RECORDS FOR PROCESSING Start Marker
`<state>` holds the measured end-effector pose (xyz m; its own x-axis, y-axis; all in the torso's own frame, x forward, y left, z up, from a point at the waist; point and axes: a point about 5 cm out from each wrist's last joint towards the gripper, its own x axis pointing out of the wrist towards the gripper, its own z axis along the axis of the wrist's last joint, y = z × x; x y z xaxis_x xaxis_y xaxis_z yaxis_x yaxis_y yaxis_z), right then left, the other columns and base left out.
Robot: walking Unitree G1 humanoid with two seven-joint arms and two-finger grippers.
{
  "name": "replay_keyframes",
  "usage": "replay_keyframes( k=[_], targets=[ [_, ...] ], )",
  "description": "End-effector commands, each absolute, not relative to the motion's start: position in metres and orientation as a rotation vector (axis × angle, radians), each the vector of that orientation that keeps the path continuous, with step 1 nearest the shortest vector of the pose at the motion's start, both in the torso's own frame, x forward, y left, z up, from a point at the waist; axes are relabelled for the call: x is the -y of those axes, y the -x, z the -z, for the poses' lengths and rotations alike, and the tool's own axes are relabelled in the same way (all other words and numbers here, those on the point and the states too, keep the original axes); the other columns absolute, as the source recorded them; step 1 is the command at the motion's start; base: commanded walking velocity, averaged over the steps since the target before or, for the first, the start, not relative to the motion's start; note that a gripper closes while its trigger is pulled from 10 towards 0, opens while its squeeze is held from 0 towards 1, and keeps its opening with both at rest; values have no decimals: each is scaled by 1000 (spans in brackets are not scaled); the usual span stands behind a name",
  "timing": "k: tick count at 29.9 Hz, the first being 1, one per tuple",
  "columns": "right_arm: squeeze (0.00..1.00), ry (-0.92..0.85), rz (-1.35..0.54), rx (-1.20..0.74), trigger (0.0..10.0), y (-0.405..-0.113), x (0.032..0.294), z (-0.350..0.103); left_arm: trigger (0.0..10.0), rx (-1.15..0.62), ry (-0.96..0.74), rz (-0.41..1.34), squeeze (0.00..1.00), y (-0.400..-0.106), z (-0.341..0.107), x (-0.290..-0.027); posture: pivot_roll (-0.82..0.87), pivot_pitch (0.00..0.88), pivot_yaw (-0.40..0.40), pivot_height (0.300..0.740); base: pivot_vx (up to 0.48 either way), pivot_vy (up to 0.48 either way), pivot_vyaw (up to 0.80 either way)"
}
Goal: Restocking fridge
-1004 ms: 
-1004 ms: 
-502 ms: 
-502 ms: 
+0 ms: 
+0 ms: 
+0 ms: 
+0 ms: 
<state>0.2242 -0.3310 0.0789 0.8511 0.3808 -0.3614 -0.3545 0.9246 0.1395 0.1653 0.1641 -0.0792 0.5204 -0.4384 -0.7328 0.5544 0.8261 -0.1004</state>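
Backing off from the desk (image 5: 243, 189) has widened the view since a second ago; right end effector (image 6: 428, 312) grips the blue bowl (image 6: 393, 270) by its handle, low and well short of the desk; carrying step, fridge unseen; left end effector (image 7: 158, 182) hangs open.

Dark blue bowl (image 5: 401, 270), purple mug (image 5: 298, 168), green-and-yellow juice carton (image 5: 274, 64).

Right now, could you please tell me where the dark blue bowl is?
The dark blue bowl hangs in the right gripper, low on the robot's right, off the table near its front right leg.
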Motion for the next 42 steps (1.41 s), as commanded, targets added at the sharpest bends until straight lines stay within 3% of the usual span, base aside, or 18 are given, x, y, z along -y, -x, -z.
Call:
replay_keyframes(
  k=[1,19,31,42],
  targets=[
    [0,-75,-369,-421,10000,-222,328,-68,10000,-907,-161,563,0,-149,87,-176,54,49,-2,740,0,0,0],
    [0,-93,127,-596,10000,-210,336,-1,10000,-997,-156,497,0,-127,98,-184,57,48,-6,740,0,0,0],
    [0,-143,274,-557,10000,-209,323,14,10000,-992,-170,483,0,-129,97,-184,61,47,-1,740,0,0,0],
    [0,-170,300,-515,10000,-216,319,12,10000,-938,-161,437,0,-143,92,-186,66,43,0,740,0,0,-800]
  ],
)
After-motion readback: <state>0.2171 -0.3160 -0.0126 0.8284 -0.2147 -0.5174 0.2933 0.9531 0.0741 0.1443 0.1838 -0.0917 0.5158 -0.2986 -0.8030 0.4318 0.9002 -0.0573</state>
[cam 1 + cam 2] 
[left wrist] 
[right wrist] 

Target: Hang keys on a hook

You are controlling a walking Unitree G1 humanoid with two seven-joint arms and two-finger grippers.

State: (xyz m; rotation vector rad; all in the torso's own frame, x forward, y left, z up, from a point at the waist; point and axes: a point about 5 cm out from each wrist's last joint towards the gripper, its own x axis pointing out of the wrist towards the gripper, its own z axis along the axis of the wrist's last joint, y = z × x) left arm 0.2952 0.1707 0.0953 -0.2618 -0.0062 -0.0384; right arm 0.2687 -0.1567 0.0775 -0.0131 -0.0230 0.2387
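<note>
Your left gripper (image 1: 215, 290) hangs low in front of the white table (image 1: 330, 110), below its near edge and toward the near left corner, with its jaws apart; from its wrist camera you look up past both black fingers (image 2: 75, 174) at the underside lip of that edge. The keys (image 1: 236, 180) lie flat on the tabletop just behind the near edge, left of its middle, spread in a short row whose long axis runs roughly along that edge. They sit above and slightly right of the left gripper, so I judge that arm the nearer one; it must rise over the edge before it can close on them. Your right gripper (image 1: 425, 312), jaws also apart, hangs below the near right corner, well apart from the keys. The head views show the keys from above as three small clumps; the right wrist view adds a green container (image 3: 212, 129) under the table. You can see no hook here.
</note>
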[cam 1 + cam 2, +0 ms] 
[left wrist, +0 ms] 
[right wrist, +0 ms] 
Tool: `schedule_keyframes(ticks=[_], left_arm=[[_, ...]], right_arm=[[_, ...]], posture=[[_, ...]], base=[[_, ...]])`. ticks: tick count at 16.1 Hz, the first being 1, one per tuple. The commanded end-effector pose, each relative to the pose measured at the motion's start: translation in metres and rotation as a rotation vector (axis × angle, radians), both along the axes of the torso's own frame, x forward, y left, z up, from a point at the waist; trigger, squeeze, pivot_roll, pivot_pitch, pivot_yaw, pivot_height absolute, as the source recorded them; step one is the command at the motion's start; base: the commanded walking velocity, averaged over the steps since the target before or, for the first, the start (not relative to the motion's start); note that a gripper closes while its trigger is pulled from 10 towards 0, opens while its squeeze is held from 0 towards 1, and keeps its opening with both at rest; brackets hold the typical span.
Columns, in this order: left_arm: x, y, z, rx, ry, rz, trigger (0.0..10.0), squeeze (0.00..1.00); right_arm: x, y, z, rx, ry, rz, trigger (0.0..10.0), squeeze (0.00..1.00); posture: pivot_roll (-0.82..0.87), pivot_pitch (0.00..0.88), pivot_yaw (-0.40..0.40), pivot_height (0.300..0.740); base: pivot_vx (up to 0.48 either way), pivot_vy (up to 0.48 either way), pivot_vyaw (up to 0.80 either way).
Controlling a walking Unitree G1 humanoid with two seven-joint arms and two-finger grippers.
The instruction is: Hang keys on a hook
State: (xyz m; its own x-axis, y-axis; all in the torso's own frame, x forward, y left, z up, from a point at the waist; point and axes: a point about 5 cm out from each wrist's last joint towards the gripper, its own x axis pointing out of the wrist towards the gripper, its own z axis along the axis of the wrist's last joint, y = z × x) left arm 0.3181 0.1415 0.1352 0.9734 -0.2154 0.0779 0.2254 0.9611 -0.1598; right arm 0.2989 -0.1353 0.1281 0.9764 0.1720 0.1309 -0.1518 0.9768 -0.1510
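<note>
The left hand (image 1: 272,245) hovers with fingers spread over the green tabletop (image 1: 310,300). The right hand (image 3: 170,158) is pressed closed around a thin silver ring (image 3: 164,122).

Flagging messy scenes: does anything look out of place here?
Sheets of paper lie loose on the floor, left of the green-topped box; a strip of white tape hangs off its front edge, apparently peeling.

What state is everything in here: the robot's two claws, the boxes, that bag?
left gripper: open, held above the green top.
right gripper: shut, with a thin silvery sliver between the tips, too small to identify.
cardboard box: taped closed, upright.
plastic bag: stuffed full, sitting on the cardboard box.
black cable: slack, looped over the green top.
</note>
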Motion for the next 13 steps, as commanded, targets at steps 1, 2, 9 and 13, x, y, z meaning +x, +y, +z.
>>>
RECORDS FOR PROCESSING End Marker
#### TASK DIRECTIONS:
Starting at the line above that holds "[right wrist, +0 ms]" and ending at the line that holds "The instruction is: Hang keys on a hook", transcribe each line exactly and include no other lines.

#### ANSWER SECTION:
[right wrist, +0 ms] 
Tool: `schedule_keyframes(ticks=[_], left_arm=[[_, ...]], right_arm=[[_, ...]], posture=[[_, ...]], base=[[_, ...]])`. ticks: tick count at 16.1 Hz, the first being 1, one per tuple. The commanded end-effector pose, each relative to the pose measured at the motion's start: translation in metres and rotation as a rotation vector (axis × angle, radians), both along the axes of the torso's own frame, x forward, y left, z up, from a point at the waist; trigger, squeeze, pivot_roll, pivot_pitch, pivot_yaw, pivot_height absolute, as the source recorded them; step one is the command at the motion's start; base: the commanded walking velocity, averaged over the steps since the target before or, for the first, the start (not relative to the motion's start); note that a gripper closes while its trigger is pulled from 10 towards 0, opens while its squeeze is held from 0 towards 1, and keeps its opening with both at rest; brackets hold the typical span.
Columns, in this order: left_arm: x, y, z, rx, ry, rz, trigger (0.0..10.0), squeeze (0.00..1.00); right_arm: x, y, z, rx, ry, rz, trigger (0.0..10.0), squeeze (0.00..1.00); posture: pivot_roll (-0.82..0.87), pivot_pitch (0.00..0.88), pivot_yaw (-0.40..0.40), pivot_height (0.300..0.740); base: pivot_vx (up to 0.48 either way), pivot_vy (up to 0.48 either way), pivot_vyaw (up to 0.80 either way).
Controlling a walking Unitree G1 humanoid with two seven-joint arms and two-finger grippers.
The instruction is: Hang keys on a hook

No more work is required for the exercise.